Scalable Spark/HDFS Setup using Docker
So, why do I need to pack Spark into docker in the first place? We have a cluster with three servers, each has 256 GB RAM and 64 CPU cores. As we run some other applications on this cluster, we have chosen Docker to isolate applications from each other. Yet being able to connect them when necessary. Also, docker can restrict RAM and set up CPU quota for each container. Thus, in theory you can spawn several spark-workers isolated from each other on the same machine. For instance, you can spawn 60 spark-workers on one of those servers with 2 GB RAM and 1/70 of CPU time each.
Docker exists for a couple of years already and has an ecosystem, where users can find dozens of docker images for almost all of mainstream technologies. Including HDFS/Spark. So I collected all the available images by searching for “spark” in the Docker Hub looking for something I can use out of the box. I put all of those images into imagelayers and got a nice visualization. Then I shortlisted them by the following criteria:
- Less than 1 GB in size. The bigger images most likely do not have separation of components, which makes them hard to scalable.
- HDFS/Spark separated? I want to scale HDFS nodes separately from Spark nodes.
- Is it easy to install? Is there documentation?
- Can I scale Spark with this image?
- Is it easy to connect Spark to HDFS?
After checking against criteria 1 and 2, which are relatively easy to figure out without trying images out, I had to run all of them one by one. And I found out that none of the images fit criterion 4.
$ docker network create hadoop
$ docker-compose up
That’s it! buildall.sh will iterate through all the Dockerfiles inside the repo and build necessary images. As I am using version 1 of docker-compose, you’ll have to create docker network manually.
You have 1 namenode, 2 datanodes, 1 spark master and 1 spark worker as well as spark-notebook running.

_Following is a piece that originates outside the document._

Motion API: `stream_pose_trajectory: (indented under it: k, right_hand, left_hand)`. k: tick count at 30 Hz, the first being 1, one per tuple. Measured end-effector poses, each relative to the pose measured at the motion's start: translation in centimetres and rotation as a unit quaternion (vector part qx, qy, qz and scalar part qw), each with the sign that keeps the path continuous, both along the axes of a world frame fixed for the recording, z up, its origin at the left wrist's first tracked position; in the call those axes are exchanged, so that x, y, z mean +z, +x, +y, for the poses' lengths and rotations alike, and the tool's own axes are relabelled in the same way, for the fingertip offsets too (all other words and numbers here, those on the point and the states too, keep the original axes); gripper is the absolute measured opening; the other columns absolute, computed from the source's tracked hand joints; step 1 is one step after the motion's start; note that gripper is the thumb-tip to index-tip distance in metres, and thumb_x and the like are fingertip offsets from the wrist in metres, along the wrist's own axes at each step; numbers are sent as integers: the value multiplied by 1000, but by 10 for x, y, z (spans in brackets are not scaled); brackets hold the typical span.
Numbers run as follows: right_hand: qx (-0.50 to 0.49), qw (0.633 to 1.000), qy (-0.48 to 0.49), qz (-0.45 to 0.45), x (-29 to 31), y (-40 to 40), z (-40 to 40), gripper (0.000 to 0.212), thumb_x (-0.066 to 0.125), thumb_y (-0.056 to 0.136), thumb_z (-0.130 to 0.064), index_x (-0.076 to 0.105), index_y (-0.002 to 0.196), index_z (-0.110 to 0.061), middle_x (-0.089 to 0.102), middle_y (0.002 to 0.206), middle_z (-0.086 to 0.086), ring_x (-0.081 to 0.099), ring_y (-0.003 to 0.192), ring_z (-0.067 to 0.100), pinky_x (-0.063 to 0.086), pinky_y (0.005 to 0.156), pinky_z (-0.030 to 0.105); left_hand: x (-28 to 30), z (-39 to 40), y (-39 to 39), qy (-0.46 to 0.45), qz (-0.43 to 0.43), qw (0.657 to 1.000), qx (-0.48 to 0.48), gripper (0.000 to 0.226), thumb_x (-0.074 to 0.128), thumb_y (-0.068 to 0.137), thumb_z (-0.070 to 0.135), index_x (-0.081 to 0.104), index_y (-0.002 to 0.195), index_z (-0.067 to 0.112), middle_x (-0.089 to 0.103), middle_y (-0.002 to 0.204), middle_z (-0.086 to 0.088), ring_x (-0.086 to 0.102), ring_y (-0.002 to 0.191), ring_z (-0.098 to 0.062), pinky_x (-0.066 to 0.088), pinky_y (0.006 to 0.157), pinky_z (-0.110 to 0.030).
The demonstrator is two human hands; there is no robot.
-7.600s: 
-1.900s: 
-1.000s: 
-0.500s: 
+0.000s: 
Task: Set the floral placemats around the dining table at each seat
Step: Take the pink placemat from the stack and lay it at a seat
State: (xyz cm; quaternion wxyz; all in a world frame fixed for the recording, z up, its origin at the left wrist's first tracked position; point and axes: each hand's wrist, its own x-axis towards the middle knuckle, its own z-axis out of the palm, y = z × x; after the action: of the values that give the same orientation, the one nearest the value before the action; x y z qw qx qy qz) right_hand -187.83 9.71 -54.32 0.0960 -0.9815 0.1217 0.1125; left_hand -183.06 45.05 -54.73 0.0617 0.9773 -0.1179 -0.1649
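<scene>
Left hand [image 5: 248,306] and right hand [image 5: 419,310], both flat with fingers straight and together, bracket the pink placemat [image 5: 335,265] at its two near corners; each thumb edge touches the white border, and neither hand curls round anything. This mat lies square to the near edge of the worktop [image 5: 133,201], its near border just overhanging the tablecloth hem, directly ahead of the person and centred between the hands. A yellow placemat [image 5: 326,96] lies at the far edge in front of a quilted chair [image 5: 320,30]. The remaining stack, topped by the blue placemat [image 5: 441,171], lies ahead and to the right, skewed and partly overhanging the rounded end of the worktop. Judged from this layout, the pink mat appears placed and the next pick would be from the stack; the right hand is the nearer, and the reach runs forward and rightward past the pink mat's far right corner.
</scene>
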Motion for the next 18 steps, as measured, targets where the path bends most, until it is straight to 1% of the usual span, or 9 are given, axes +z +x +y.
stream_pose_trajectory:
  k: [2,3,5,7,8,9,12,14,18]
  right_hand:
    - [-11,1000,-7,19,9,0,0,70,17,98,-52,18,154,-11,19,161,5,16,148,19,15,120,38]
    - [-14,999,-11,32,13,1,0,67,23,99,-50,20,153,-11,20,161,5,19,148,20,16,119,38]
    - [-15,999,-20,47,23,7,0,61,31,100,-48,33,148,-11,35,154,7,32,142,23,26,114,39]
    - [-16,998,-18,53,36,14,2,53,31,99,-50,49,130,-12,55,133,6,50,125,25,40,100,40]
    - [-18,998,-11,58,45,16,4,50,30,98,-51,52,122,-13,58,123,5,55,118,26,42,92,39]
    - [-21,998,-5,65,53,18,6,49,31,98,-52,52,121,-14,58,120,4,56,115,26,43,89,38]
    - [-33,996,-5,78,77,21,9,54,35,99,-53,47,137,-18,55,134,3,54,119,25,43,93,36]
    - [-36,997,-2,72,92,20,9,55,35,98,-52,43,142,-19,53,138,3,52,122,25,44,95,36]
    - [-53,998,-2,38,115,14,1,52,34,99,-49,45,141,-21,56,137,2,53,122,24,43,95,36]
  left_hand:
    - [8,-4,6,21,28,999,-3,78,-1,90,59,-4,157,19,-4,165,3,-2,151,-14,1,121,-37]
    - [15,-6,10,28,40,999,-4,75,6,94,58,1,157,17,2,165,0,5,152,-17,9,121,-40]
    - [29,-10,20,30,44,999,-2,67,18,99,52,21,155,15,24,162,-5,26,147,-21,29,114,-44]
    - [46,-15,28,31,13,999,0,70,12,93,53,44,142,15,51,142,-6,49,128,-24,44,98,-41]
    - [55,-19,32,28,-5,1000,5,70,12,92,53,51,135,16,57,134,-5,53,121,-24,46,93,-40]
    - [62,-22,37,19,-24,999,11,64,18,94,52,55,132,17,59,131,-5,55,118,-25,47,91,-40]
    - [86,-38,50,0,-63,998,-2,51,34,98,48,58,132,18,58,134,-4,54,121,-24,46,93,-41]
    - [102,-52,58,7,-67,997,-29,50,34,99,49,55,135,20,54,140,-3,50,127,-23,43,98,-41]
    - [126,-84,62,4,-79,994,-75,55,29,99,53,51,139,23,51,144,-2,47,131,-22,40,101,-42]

Navigate to http://your.docker.host:50070 to see status of your HDFS and to http://your.docker.host:8080 for Spark.
On Spark page you will only see 1 worker. Let’s scale it up to 5.
$ docker-compose scale spark-worker=5
<-- you should be inside gitrepo folder (and run docker-compose, data dir would be created automatically)
$ cd data
$ wget https://data.mattilsynet.no/vannverk/vannbehandlingsanlegg.csv
$ docker run -it --rm --env-file=../hadoop.env --net hadoop uhopper/hadoop hadoop fs -mkdir -p /user/root
$ docker run -it --rm --env-file=../hadoop.env --volume $(pwd):/data --net hadoop uhopper/hadoop hadoop fs -put /data/vannbehandlingsanlegg.csv /user/root
Go to http://localhost:50070 and check if file exists under the path ‘/user/root/vannbehandlingsanlegg.csv’.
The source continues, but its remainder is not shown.